*** Opening of Information shown ***

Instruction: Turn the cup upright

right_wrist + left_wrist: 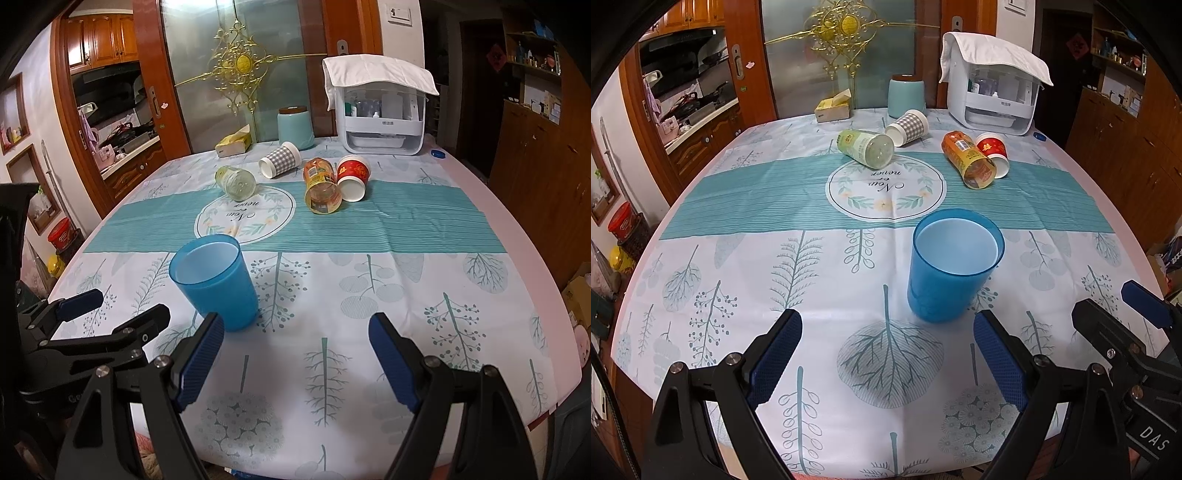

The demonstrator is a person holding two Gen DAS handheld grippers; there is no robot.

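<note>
Right now the blue cup [955, 264] stands upright on the surface [812, 332], mouth up, on the leaf-printed cloth just on the near side of the teal band [757, 199]. The left gripper [888, 356] hangs low over the near edge with its jaws spread wide and nothing between them; the cup sits just beyond its right-hand pad, apart from it. The right gripper [295, 356] is likewise wide open and empty, and from its camera the same cup [216, 280] is off to the left, close by its left finger [201, 360] but I can't tell whether they touch. Further back, everything else lies tipped over: a green-labelled jar [866, 147] on its side at the edge of the round emblem [884, 188], a grey checked paper cup [908, 126] behind it, an orange-labelled jar [969, 158] lying beside a red paper cup [993, 153], the two touching. At the far edge stand a pale teal canister [906, 95], a tissue box [833, 108] and a white organiser [993, 99] with a cloth draped on top
</note>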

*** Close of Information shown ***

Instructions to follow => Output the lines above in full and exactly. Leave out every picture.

Answer to this problem =>
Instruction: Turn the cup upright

right_wrist + left_wrist: 

The demonstrator is a person holding two Gen DAS handheld grippers; there is no robot.

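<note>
Right now the blue cup [955, 264] stands upright on the surface [812, 332], mouth up, on the leaf-printed cloth just on the near side of the teal band [757, 199]. The left gripper [888, 356] hangs low over the near edge with its jaws spread wide and nothing between them; the cup sits just beyond its right-hand pad, apart from it. The right gripper [295, 356] is likewise wide open and empty, and from its camera the same cup [216, 280] is off to the left, close by its left finger [201, 360] but I can't tell whether they touch. Further back, everything else lies tipped over: a green-labelled jar [866, 147] on its side at the edge of the round emblem [884, 188], a grey checked paper cup [908, 126] behind it, an orange-labelled jar [969, 158] lying beside a red paper cup [993, 153], the two touching. At the far edge stand a pale teal canister [906, 95], a tissue box [833, 108] and a white organiser [993, 99] with a cloth draped on top
</note>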

The output given here is complete.